#### Your assignment:
Consider the listing below. Extract exactly the lines from the line containing "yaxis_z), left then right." to the line containing "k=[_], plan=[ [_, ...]", both included.

==========

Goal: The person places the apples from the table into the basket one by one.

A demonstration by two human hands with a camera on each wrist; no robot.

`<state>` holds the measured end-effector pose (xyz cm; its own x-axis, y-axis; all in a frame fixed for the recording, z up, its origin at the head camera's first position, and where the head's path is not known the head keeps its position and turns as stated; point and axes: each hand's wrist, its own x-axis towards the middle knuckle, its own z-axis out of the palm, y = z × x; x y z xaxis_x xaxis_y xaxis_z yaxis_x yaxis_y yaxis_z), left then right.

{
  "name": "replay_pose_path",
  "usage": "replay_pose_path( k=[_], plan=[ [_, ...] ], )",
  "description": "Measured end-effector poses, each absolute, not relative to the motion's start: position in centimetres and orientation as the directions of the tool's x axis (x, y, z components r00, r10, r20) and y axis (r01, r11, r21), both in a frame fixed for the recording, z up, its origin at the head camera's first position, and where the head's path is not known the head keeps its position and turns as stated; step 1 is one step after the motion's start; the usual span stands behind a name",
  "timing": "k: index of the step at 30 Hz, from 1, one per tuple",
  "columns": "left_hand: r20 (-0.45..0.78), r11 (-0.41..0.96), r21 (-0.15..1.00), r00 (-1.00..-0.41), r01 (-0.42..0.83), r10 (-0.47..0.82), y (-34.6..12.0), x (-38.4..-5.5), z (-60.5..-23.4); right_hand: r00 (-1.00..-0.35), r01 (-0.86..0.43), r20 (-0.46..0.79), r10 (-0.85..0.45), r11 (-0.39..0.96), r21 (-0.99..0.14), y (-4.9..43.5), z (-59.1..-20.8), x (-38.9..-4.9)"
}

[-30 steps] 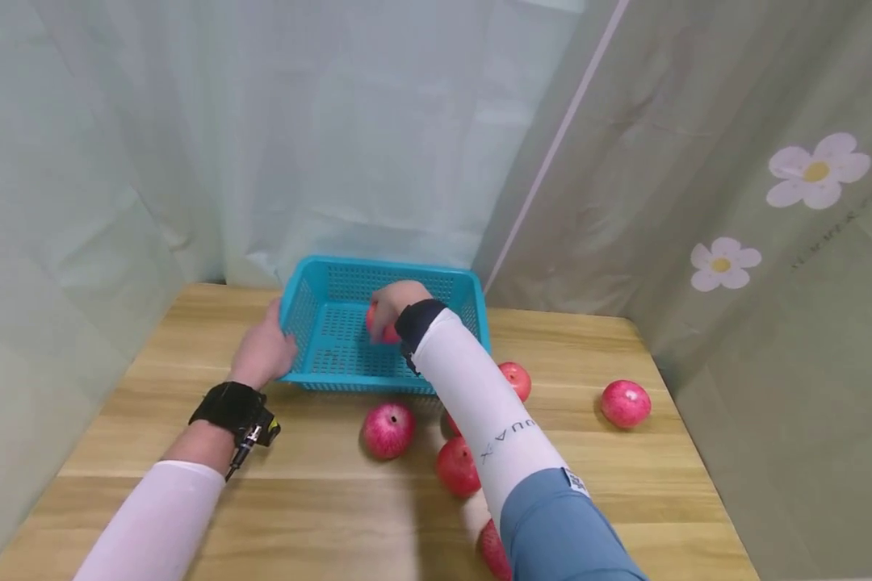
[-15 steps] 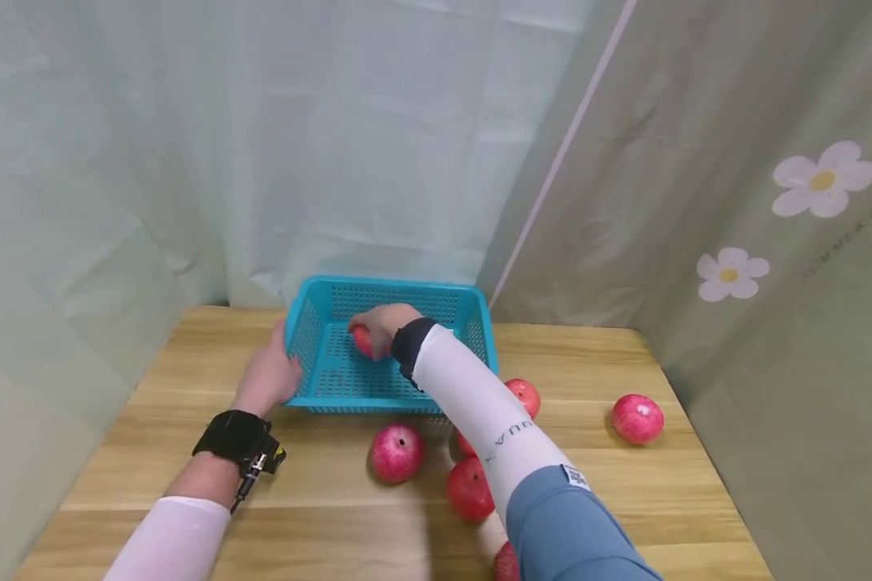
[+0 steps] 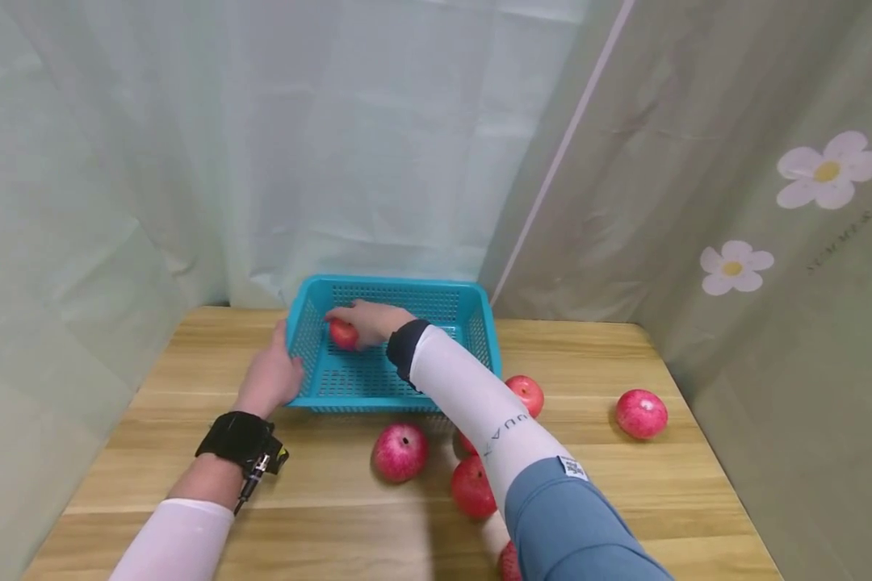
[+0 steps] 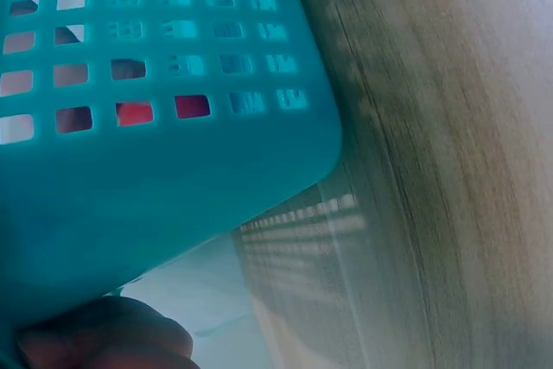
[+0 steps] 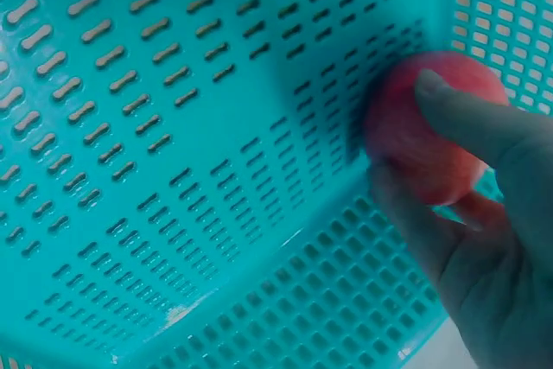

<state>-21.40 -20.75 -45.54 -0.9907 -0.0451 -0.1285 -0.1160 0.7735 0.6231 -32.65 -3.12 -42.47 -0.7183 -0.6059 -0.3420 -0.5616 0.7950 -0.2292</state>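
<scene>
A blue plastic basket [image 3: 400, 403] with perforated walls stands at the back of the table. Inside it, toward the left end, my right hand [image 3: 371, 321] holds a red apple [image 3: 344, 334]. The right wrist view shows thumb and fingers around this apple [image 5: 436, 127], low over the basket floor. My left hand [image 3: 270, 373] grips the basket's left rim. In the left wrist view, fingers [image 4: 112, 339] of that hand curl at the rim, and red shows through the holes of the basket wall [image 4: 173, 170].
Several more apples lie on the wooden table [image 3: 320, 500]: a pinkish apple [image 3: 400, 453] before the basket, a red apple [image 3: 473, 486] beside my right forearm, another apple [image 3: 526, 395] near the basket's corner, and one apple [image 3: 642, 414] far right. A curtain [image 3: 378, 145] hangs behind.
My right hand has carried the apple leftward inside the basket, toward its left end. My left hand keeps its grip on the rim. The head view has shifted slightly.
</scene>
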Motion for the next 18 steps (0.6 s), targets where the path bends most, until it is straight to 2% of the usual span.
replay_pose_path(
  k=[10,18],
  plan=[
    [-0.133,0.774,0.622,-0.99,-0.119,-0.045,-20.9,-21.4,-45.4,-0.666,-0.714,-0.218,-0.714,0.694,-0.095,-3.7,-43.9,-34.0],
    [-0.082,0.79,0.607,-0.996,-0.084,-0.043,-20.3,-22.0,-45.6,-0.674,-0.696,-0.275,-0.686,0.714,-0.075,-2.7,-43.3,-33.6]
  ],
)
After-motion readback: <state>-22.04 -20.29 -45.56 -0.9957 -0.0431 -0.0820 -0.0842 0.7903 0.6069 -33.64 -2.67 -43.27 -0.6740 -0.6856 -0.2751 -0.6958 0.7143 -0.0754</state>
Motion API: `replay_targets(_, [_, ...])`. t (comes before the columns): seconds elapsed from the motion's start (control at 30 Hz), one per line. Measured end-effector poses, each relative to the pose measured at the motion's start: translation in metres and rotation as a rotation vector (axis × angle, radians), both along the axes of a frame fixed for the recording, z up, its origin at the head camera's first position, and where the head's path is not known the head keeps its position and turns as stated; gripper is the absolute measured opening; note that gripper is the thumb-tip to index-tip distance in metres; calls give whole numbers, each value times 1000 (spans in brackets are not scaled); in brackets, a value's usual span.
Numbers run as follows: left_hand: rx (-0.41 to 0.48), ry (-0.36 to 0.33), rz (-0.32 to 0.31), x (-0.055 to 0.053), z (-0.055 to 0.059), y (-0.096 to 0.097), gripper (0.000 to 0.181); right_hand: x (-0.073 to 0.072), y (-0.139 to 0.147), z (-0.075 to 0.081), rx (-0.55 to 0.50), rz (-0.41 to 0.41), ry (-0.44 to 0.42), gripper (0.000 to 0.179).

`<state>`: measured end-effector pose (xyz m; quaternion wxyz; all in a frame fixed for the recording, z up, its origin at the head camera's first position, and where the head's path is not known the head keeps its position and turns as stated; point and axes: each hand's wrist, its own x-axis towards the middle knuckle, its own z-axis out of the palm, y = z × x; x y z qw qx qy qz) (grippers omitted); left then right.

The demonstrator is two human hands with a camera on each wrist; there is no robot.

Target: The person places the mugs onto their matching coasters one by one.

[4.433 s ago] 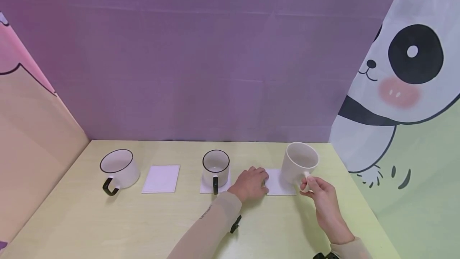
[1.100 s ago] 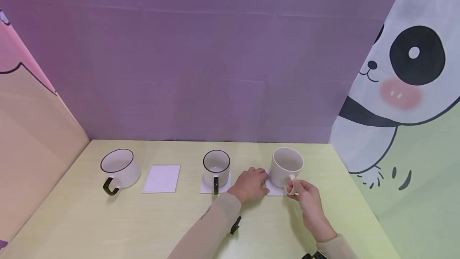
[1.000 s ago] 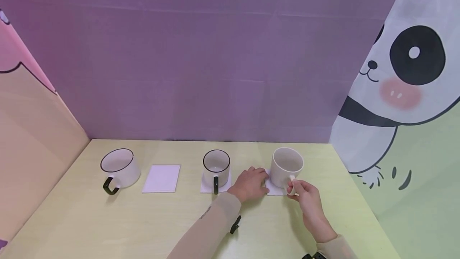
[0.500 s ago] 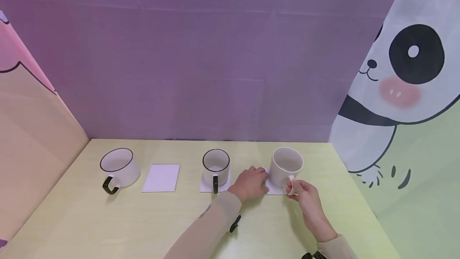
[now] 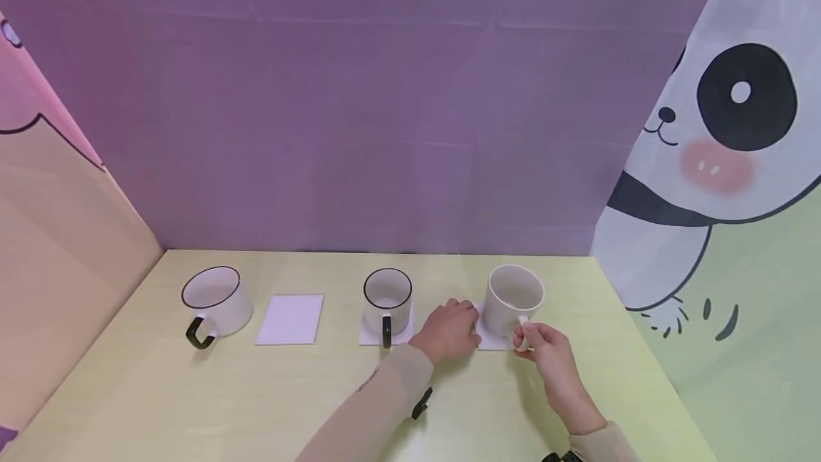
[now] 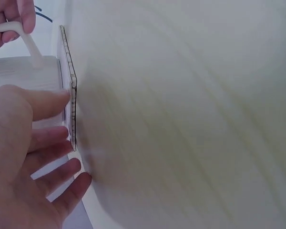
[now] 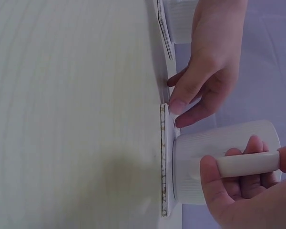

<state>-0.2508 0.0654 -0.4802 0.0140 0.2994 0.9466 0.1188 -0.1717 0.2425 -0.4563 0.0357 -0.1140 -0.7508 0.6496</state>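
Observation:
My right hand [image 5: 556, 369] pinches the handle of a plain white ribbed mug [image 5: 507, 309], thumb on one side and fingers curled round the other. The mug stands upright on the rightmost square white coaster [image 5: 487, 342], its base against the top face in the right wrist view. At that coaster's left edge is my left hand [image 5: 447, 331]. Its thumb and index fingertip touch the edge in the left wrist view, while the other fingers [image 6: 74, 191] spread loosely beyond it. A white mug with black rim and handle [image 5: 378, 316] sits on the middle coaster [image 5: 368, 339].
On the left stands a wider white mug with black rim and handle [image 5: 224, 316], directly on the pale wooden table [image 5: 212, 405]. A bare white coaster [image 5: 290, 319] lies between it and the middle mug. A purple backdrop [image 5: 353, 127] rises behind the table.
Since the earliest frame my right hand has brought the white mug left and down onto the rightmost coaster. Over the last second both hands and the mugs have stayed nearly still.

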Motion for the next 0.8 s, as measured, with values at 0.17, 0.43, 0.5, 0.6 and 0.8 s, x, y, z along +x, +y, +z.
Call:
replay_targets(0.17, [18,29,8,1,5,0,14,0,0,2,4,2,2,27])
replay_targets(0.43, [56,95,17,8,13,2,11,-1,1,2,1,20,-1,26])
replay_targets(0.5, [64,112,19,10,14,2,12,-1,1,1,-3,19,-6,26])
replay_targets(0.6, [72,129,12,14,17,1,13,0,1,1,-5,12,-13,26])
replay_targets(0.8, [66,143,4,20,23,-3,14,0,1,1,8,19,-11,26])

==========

#### Answer to the problem:
`<state>` holds the measured end-effector pose (xyz cm; its own x-axis, y-axis; all in a frame fixed for the recording, z up, its origin at the head camera's first position, and where the head's path is not known the head keeps its position and turns as stated; point and axes: each hand's wrist, its own x-axis towards the middle knuckle, its own z-axis out of the palm, y = z × x; x y z xaxis_x xaxis_y xaxis_z yaxis_x yaxis_y yaxis_z), left then right.

{
  "name": "replay_pose_path",
  "usage": "replay_pose_path( k=[_], plan=[ [_, ...] ], )",

That completes the answer to this exercise.